Problem to work on:
Return every line of the listing below so that it matches the original exactly.

Stored data:
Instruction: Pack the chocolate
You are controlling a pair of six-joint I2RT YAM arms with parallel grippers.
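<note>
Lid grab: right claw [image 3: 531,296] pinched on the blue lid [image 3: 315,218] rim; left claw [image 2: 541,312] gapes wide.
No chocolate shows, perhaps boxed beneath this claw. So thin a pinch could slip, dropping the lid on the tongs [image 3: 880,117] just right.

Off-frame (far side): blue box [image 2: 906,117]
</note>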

Solution to this problem:
Instruction: Pack the chocolate
You are controlling a pair of six-joint I2RT YAM arms with parallel grippers.
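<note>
Lid grab: right claw [image 3: 531,296] pinched on the blue lid [image 3: 315,218] rim; left claw [image 2: 541,312] gapes wide.
No chocolate shows, perhaps boxed beneath this claw. So thin a pinch could slip, dropping the lid on the tongs [image 3: 880,117] just right.

Off-frame (far side): blue box [image 2: 906,117]
</note>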

The exercise has been fully completed.